* EXERCISE BRIEF *
Only the lines from the start of the data through the line with "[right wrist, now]" belong in the copy. Restate them word for word, minus the pictures.

"""

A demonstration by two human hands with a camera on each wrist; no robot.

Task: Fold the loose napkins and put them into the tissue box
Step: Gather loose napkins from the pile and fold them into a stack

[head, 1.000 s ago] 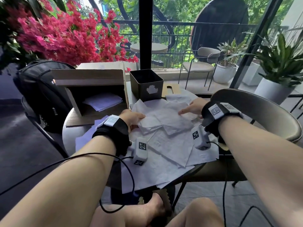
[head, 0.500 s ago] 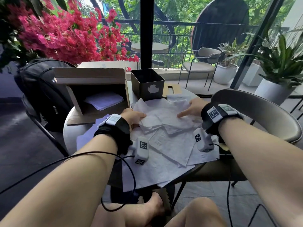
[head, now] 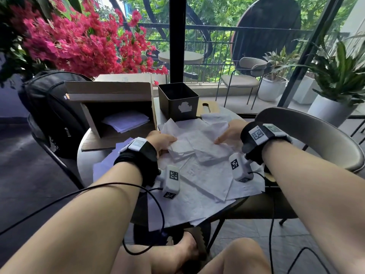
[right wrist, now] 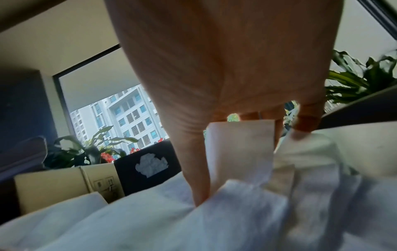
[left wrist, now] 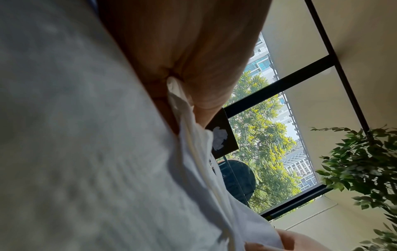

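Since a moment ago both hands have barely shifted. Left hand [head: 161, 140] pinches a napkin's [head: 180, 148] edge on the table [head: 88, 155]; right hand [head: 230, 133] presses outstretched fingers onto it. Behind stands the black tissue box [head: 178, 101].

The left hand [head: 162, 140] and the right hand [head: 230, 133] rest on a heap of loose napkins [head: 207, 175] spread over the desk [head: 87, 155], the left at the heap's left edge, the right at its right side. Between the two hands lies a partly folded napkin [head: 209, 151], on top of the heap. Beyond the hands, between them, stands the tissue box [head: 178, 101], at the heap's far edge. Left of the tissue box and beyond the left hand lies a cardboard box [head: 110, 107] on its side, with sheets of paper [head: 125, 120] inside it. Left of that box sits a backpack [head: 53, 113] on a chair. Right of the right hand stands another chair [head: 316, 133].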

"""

* RESPONSE AREA *
A demonstration by two human hands with a camera on each wrist; no robot.

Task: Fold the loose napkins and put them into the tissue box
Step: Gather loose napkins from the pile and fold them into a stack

[head, 1.000 s ago] 
[head, 0.500 s ago] 
[head, now] 
[right wrist, now] 

Nothing else belongs to this answer.